-- What to produce --
Give back an exact copy of the lines below, from the first through the line with "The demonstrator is"; please stop there.

-- Dataset follows --

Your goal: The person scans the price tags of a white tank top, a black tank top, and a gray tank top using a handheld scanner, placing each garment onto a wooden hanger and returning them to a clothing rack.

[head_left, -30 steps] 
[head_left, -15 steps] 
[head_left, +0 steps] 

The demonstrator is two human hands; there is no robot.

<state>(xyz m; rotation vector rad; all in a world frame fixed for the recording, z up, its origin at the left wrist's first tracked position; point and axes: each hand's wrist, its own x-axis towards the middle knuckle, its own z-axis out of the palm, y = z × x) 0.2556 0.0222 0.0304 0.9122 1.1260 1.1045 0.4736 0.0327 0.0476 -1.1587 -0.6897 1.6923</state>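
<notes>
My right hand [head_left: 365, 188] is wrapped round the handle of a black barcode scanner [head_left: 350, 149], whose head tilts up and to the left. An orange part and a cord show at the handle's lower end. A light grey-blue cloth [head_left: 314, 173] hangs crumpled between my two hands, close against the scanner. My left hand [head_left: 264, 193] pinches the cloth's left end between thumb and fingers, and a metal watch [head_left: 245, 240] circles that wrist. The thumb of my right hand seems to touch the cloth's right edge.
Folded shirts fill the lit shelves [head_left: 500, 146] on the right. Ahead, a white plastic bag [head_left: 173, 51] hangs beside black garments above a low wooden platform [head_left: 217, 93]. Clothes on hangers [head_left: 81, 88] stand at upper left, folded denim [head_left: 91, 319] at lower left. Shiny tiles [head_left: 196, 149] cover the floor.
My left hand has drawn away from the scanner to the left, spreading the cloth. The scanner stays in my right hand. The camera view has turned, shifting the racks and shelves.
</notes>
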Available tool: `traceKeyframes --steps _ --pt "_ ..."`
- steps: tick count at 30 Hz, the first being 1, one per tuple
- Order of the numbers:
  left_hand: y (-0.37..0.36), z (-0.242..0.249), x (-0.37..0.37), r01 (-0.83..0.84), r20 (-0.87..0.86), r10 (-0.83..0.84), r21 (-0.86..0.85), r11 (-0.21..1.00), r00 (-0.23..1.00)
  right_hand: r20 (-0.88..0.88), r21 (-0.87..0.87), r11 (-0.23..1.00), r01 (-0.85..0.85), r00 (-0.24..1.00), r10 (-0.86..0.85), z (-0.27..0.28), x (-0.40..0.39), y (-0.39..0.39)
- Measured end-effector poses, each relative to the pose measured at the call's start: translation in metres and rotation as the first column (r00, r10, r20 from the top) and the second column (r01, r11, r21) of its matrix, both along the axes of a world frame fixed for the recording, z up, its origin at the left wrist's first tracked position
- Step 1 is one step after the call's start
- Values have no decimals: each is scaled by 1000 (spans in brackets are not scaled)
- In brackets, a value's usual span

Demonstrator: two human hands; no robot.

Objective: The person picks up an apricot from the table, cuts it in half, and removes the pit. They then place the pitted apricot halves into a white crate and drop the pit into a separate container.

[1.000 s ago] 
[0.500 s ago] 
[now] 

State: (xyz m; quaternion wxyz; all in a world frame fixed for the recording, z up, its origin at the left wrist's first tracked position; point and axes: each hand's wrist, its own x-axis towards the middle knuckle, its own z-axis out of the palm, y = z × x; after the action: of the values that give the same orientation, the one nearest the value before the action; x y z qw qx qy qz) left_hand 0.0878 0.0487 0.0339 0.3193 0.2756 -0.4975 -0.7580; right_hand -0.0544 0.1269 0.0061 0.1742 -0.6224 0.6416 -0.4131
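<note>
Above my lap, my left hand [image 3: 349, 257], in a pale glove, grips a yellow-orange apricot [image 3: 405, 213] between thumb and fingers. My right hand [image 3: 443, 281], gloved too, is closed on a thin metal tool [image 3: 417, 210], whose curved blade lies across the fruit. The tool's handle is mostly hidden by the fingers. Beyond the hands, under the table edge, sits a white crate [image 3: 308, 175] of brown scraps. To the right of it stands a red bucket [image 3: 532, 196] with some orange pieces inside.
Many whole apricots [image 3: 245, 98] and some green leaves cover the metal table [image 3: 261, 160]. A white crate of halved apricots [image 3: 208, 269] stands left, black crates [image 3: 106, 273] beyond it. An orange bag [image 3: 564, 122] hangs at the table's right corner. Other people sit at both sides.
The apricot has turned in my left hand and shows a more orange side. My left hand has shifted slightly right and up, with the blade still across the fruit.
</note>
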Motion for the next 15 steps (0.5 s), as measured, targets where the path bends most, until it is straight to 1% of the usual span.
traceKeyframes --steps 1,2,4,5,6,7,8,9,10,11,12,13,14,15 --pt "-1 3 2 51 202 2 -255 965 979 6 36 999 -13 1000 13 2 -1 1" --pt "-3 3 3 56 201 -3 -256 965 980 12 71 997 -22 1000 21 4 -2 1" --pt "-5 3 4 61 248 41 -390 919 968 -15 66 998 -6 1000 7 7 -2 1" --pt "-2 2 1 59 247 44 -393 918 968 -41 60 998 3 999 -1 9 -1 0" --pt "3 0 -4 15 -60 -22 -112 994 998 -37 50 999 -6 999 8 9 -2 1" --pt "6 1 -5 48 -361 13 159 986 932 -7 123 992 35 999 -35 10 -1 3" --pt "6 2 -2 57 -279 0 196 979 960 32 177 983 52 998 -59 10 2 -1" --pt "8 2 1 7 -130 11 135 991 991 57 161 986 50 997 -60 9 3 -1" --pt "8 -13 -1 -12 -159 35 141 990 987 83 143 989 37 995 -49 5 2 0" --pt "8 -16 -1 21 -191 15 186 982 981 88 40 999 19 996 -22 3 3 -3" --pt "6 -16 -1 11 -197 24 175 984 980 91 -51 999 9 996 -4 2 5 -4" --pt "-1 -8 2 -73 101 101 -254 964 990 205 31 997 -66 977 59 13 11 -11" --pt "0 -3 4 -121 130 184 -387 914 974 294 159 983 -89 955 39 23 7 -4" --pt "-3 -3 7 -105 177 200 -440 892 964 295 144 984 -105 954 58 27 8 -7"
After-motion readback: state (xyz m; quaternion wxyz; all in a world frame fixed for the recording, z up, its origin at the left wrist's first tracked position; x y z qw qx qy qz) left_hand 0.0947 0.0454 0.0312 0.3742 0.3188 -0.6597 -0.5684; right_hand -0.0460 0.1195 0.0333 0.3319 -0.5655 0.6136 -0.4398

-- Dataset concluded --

-- Expected output --
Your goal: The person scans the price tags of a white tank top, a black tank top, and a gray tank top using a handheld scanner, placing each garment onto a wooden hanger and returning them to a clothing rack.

[head_left, -30 steps] 
[head_left, -15 steps] 
[head_left, +0 steps] 

The demonstrator is two human hands; there is no robot.

The exercise requires no more work.